%%

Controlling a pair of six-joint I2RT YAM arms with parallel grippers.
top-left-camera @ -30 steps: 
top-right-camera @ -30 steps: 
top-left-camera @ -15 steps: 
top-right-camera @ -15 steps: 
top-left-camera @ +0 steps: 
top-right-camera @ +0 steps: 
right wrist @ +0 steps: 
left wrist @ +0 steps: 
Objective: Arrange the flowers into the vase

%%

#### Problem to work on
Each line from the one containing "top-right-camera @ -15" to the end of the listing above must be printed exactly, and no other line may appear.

#### Exercise output
top-right-camera @ -15 steps: 
top-left-camera @ +0 steps: 
top-right-camera @ +0 steps: 
right wrist @ +0 steps: 
left wrist @ +0 steps: 
Objective: Arrange the flowers into the vase

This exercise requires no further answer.